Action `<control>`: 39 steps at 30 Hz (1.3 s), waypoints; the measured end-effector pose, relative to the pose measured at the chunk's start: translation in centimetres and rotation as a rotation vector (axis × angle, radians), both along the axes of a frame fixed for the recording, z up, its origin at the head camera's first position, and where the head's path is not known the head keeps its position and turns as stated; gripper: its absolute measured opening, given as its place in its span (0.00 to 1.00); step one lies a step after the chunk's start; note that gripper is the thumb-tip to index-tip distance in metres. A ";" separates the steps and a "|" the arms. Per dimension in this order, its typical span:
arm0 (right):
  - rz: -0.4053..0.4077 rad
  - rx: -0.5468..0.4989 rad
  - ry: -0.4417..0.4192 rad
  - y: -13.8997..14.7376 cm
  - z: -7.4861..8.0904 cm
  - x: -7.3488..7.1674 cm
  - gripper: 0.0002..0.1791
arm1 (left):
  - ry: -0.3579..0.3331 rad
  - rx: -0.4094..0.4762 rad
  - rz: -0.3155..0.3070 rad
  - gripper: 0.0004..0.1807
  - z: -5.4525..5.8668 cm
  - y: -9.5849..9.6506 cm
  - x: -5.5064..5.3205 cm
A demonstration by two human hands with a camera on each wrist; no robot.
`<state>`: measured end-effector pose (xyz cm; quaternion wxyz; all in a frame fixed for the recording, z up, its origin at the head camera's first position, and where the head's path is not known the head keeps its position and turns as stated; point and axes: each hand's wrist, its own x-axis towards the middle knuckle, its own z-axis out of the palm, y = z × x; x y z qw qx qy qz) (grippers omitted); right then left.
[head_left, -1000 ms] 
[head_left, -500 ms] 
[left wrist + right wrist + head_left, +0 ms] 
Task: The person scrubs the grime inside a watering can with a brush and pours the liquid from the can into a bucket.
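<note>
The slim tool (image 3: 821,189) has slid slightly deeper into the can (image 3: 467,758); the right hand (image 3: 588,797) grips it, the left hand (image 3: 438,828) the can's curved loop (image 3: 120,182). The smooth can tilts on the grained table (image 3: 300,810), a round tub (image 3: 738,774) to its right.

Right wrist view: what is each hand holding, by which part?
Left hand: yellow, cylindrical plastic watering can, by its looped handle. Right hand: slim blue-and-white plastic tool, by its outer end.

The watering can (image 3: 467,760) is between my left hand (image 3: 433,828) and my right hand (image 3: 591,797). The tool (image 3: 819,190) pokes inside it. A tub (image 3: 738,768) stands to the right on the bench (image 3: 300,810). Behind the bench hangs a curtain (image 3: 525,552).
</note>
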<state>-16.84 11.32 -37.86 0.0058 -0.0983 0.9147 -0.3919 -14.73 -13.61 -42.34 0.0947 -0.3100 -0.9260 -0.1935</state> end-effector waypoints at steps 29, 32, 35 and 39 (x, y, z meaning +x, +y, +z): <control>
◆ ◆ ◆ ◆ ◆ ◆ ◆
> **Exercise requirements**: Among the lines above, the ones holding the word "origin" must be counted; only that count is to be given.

> **Solved exercise**: 2